Colorado launches new pilot program to improve sign language interpreting services in rural areas
The Colorado Commission for the Deaf, Hard of Hearing and Deafblind announced this month a new pilot program meant to help bring improved sign language interpreting services to rural Colorado towns.
Later this month the organization will hold the first three meetings of The Rural Interpreting Services Project — a two-year, $1.4 million pilot program — in Durango, Alamosa and Grand Junction. More locations are expected to be announced at a later date.
The program is meant to address a relative lack of quality access to interpreting services for medical, legal, community and work-related situations by offering sign language interpreters in rural areas at no cost to consumers or service providers.
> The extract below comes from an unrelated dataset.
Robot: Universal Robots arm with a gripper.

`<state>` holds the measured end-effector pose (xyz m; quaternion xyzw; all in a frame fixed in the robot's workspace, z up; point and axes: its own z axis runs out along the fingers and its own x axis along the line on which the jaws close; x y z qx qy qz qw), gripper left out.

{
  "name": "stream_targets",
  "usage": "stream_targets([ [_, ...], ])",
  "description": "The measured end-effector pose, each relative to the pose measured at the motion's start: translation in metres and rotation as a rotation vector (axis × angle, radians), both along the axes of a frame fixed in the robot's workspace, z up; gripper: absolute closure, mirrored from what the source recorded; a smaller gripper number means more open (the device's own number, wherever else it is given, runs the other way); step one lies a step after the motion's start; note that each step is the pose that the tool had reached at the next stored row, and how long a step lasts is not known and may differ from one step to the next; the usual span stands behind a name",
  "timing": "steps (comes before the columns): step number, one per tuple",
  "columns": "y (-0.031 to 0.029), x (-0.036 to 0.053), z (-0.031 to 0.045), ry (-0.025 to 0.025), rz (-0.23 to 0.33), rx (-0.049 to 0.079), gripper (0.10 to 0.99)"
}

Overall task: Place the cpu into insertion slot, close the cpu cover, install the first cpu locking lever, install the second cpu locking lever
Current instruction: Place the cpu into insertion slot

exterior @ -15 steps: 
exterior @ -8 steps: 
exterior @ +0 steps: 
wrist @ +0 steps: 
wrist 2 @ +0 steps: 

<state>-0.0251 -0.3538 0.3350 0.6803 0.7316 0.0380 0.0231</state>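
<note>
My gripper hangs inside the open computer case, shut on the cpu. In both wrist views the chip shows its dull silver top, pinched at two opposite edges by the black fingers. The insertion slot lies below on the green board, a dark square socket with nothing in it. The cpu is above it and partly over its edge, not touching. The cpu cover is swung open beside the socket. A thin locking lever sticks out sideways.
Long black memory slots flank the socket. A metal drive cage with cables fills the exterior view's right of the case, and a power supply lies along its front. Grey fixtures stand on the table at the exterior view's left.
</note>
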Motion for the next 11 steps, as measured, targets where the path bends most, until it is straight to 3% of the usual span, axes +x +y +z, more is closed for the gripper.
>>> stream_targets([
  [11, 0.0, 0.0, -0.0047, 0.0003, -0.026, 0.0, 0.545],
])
While people living on the Front Range have access to established interpreting services, the services are often an expensive barrier for hearing impaired individuals along the Western Slope and in more rural areas.
The meetings this month will be held from Oct. 25–29, and will include snacks and refreshments. The first meetings will be on Oct. 25 at the Fort Lewis College Center of Southwest Studies in Durango from 5:30-7:30 p.m. The second meeting will be held on Oct. 26 at Adams State University in Alamosa from 2-4 p.m. The third meeting will be on Oct. 29 at the Center for Independence in Grand Junction from 2-4 p.m.